# Economical Temporary Hay Storage?



## Dolphin (May 21, 2010)

We can't swing a nice pole building or new barn just yet. I would like ideas on temporarily storing our grass hay crop. We hope to be filling every available space with a roof this year with the exception of our little "cottage". If we get lucky and there is more hay than room, are there any good options?

Thanks in advance for any ideas and replies!


----------



## Haymike56 (May 3, 2010)

Try this site. I am using thier tarps to cover rounds but if you go to this site and look at products and then click on side tarps it shows a photo of small squares under tarp. I have been using the round covers for about 6 years and as long as you keep them tied down they seem to last about 4 seasons. Thier tie down system is great, very simple and strong.
inlandtarp.com/about/


----------



## OneManShow (Mar 17, 2009)

Tarps are about the only temporary thing I know of. Around here it is WET in the fall winter and spring. If the tarps aren't put on the stack just so, you'll see a lot of damage. Stack needs to be right too, to shed water. Even well stacked and well tarped, around here seems there's still quite a bit of damage to sides bottoms and ends.


----------



## rjmoses (Apr 4, 2010)

I have been using hay tarps from ADM for 4 years now. They look very similar to the ones from inland tarp. I like them and they work well as long as you get the right size, make a good bale, build a good stack and keep them tight. My first 3 tarps were 25x48(?). I still use them and I added 3 tarps that are 25x30'. I make my bales 56-58"x5'. I overlap the smaller tarps over the bigger ones to give me a stack that can be 15 bales long.

I personally like the smaller tarps in that they are easier to handle by myself. The bigger ones take 2-3 people to put on and put away.

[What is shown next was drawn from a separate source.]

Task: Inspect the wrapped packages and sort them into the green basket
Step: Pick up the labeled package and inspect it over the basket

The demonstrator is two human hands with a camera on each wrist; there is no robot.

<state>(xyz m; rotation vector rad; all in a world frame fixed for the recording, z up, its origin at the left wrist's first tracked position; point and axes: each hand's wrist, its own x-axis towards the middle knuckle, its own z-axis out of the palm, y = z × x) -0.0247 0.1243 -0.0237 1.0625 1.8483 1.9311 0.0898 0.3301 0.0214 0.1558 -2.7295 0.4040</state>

Yesterday, I ordered a pony wall hoop building 42x60 from Farmtek. I plan on putting it on a 6-7' pony wall to give me the height inside. I am planning for double use: big rounds 4 high or small squares dumped from bale wagon (7 high on edge). As a rough estimate, I figure I can get about 250 round bales in it. Three guys around here have been using this building for grain storage build on a concrete wall and floor. I'm guessing if it's good enough for corn and beans, it'll be good enough for hay.

I plan on continuing to use the tarps for my excess production or poorer quality.

Ralph


----------



## swmnhay (Jun 13, 2008)

Rd bale it,IF you have use for it or can sell them there.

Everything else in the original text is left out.